A Frustrated Husband

My husband became frustrated with me the other day. He said, “Honey, you are a great cook.” I jokingly said, “You mean when I actually cook.” He sighed in frustration and said, “No, I meant what I said.”

You see over the last few months, every time he gives me a compliment, I find a way to discount it or disqualify it. I didn’t realize I was doing this until the other day. He was frustrated with me because I was refusing to believe the me he sees. In essence, I was calling him a liar every time I refused to accept his compliment.

I wonder if God gets frustrated with us when we refuse to believe who He says we are? I wonder if God is sighing in heaven and saying, “No, I meant it when I said you were forgiven, healed, beautiful, Free, loved, equipped, strong, powerful, mine.”

I had to stop and ask God, why was I doing that. Why was I having a hard time receiving compliments from my husband? When I think about it, I think it is connected to this feeling I have of being stuck. Stuck in my writing. Stuck in my ministry. And the root of it all is fear. Fear that my best is not good enough. Fear that I will give my all and will still fall on my face. So I discount my efforts. I make excuses why what I have given, could be better.

So how do I overcome this fear? I rest in His love. His love for me is not dependent upon my book sales, how often I cook, or what the scale says. (I’m thankful for a husband that models God’s love towards me.) I give my all, knowing my all with His power will equal success. I see myself as God sees me and I do not apologize for the glory of God that shines through me. I will agree with who God says I am without disqualification.

Normally I end my post with a scripture. This morning God reminded me of a quote that I think is apropos. So I will end with that this morning.

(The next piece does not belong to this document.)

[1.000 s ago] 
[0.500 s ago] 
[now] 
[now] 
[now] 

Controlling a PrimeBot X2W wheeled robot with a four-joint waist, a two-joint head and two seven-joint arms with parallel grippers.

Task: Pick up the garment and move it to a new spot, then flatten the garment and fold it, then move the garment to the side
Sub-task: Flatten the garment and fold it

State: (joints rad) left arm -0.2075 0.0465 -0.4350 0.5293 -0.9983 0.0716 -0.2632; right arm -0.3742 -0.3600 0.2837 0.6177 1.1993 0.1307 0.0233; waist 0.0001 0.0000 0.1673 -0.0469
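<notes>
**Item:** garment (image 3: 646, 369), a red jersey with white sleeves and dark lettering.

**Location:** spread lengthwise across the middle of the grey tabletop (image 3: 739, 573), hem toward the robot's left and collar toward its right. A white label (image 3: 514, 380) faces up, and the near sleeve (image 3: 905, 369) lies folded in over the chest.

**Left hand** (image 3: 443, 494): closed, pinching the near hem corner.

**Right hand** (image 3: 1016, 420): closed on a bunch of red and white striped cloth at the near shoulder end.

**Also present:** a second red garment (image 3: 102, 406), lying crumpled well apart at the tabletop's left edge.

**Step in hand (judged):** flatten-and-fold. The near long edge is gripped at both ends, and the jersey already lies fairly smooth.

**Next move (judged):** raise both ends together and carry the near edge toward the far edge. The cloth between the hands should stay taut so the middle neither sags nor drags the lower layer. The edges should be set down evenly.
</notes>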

Our deepest fear is not that we are inadequate. Our deepest fear is that we are powerful beyond measure. It is our light, not our darkness that most frightens us. We ask ourselves, Who am I to be brilliant, gorgeous, talented, and fabulous? Actually, who are you not to be? You are a child of God. Your playing small does not serve the world. There is nothing enlightened about shrinking so that other people will not feel insecure around you. We are all meant to shine, as children do. We were born to make manifest the glory of God that is within us. It is not just in some of us; it is in everyone and as we let our own light shine, we unconsciously give others permission to do the same. As we are liberated from our own fear, our presence automatically liberates others.